Inflação pode chegar a 4,3% em 2012, diz economista-chefe do Bradesco

Para Octavio de Barros, é possível que a taxa chegue até a 4,3%, contrariando expectativas do mercado, e que uma inflação de 5% seria 'risco de cauda'

Sabrina Valle, da Agência Estado,

26 de maio de 2011 | 17h05

O economista-chefe do Bradesco, Octavio de Barros, afirmou apostar na convergência da meta de inflação em 2012 para 4,5%, como prevê o governo. Ele acredita ser possível que a taxa chegue até a 4,3%, contrariando expectativas do mercado, e que uma inflação de 5% seria "risco de cauda". Para ele, parcela importante do mercado está negligenciando, de forma equivocada, o empenho do Banco Central para a convergência para o centro da meta.

"Há uma subestimação do comprometimento da autoridade monetária em relação a 2012. Tenho fortíssima intuição de que eles (BC) estão obcecados pelo cumprimento da meta central", disse durante o seminário Rumos da Economia, parte dos 40 anos do Instituto Brasileiro de Executivos de Finanças (Ibef). "Vão errar aqueles que acham que a inflação vai desgarrar ou que vai haver algum descontrole inflacionário".

Barros diz achar acertada e "absolutamente legítima" a estratégia do governo de combate à inflação com foco na moderação do consumo das famílias e no gasto público, preservando o ciclo de investimento atual num nível que o País não observa há 20 anos, diz. O comentário se explica pelo fato de o governo ter começado a usar medidas para controle da inflação que vão além do aumento de juros, com as chamadas medidas macroprudenciais.

Ele acredita que o investimento, que cresce acima do consumo das famílias desde 2005, é o maior motor da inflação. O economista lembra de pesquisa do banco realizada com três mil empresas em que 87% delas, de setores variados, se declararam em processo de investimento. Mas Barros afirma que não se pode convencer facilmente um empresário a frear planos diante de um cenário de investimento generalizado e depois de 20 anos de subinvestimento.

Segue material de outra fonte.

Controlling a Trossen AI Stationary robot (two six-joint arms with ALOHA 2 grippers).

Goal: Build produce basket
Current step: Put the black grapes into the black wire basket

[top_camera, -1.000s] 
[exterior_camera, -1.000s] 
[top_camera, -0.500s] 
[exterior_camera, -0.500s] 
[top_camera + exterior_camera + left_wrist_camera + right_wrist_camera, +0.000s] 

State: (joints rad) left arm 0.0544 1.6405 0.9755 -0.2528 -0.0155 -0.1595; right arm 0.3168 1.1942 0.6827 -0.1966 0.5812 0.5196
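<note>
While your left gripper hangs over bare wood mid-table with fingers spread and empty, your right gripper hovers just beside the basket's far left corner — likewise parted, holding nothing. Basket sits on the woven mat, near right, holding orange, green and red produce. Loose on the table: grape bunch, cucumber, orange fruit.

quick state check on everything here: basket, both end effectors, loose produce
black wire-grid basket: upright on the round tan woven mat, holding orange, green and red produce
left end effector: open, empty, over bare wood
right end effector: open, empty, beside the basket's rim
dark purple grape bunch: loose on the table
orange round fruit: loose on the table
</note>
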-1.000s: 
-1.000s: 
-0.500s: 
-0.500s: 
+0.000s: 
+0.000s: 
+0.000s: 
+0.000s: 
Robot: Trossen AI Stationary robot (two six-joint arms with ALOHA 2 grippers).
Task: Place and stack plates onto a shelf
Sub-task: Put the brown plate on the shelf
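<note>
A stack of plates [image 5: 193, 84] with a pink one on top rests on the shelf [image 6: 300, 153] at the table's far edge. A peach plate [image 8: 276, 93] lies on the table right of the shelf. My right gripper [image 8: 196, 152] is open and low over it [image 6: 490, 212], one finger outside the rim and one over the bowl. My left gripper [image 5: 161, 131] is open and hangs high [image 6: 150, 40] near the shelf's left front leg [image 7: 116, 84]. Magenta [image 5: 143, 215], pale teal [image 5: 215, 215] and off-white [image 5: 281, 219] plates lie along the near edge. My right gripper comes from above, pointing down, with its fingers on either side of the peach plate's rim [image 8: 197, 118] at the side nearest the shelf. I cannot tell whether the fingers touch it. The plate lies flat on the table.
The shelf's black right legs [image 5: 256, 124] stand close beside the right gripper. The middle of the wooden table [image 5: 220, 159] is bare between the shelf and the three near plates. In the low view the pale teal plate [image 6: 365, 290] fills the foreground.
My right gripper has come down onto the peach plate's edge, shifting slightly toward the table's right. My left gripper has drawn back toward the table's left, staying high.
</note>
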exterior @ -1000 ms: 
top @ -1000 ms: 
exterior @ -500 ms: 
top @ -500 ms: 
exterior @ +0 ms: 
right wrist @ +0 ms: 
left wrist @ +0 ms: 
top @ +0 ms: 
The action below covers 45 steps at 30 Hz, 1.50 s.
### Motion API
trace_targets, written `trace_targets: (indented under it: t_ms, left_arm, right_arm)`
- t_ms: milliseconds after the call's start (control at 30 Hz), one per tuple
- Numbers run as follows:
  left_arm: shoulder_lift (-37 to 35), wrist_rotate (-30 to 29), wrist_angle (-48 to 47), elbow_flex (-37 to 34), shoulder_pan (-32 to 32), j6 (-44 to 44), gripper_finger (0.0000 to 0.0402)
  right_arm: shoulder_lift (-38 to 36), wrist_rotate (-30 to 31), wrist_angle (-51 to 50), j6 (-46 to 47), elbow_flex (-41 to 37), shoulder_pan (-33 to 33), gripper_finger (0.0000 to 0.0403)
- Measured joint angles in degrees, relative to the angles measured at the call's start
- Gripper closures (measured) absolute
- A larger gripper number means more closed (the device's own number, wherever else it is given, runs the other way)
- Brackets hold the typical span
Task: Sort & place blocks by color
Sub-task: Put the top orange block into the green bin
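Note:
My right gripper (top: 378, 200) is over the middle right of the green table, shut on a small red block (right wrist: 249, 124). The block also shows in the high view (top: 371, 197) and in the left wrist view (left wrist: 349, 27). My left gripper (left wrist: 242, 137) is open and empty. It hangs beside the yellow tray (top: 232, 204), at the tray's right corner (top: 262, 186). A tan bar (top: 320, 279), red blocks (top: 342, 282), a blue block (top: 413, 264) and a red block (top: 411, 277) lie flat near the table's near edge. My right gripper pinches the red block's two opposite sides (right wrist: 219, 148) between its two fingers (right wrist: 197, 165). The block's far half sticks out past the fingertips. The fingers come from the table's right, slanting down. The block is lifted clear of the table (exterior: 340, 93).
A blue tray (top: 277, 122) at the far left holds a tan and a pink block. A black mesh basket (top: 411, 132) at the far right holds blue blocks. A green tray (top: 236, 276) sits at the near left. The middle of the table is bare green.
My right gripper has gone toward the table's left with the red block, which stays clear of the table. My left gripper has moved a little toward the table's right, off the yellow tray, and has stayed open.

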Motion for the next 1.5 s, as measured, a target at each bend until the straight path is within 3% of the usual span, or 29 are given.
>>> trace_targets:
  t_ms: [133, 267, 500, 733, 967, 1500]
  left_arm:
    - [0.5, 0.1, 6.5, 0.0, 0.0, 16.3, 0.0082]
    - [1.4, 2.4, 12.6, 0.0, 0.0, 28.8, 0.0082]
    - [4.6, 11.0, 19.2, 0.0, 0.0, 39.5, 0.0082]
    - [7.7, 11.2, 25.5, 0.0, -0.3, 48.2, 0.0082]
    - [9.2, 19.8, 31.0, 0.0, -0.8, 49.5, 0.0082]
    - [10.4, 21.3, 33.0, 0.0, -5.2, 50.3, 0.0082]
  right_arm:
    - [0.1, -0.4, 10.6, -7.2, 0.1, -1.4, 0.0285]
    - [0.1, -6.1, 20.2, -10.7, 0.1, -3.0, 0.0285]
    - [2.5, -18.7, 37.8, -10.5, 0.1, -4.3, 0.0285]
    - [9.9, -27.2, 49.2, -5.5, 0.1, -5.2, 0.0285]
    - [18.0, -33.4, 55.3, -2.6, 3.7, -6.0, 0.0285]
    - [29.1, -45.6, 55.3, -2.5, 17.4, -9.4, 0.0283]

O economista disse ainda considerar, pessoalmente, acertada a decisão do BC de não perseguir o centro da meta de inflação em 2011. A meta de 4,5% tem uma banda de dois pontos para cima e para baixo. O governo diz que a inflação deste ano ficará dentro dos 6,5% do teto. "O custo da convergência para a meta seria insuportável. Acho legítimo e razoável que o horizonte seja um pouco mais dilatado", afirmou.

Para ele, as medidas de contenção de crédito do governo estão surtindo efeito e as expectativas de inflação vão melhorar nos próximos dois a três meses, à medida que a inflação der uma trégua e o BC continuar a apertar os juros. Ele acredita que o BC pode promover até mais quatro rodadas de alta, enquanto a pesquisa Focus realizada com as maiores instituições financeiras aponta para mais duas altas.

Já o diretor do Asset Management do Bradesco, Joaquim Levy, ex-secretário do Tesouro Nacional e da Fazenda do Rio, tem uma visão menos otimista. Ele acredita existir, sim, chance de a inflação passar de 4,5% em 2012 e alerta que o governo fez uma aposta, ainda sem resultado certeiro. Lembra também que o mercado prevê apenas mais dois aumentos de 0,25 ponto porcentual nas próximas reuniões do Copom.

"Há um risco de a inflação ficar acima de 4,5%? Há", disse Levy. "Cinco e pouquinho, 4,5% não é nada de se desesperar. Esta não é uma aposta de que não vá acontecer (a convergência da meta). Mas é um pouco o cenário do 'vamos ver'", disse, acrescentando que há uma divergência "enriquecedora de opiniões" entre o Asset e o banco Bradesco.

Levy defende que o governo foque prioritariamente em qualificação de mão de obra como forma de controlar a inflação sem ter que estrangular o crescimento e o investimento.

Já o ex-presidente do Banco Nacional de Desenvolvimento Econômico Social (BNDES), Luiz Carlos Mendonça de Barros, considera a inflação "um problema sério" e disse no evento que, por conta da dependência do IPCA nas commodities e nos preços administrados, a inflação pode chegar a 5,5% em 2012, em caso de alta no mercado internacional.

"Se é risco de cauda ou não é risco de cauda, não sei", disse, em referência ao comentário de Barros sobre a inflação de 2012. "Mas há um risco de não termos capacidade de agir", disse.

Para ele, apesar de a economia brasileira ter passado por uma "transformação de metabolismo" durante o governo Luiz Inácio Lula da Silva, "há certos valores da teoria econômica que continuam absolutamente válidos". Mendonça se referia veladamente ao ajuste monetário, em contraposição às medidas macroprudenciais.

"Acho um absurdo provocar interrupção do ciclo de investimento. Mas então tem que arranjar espaços na economia diferentes", disse.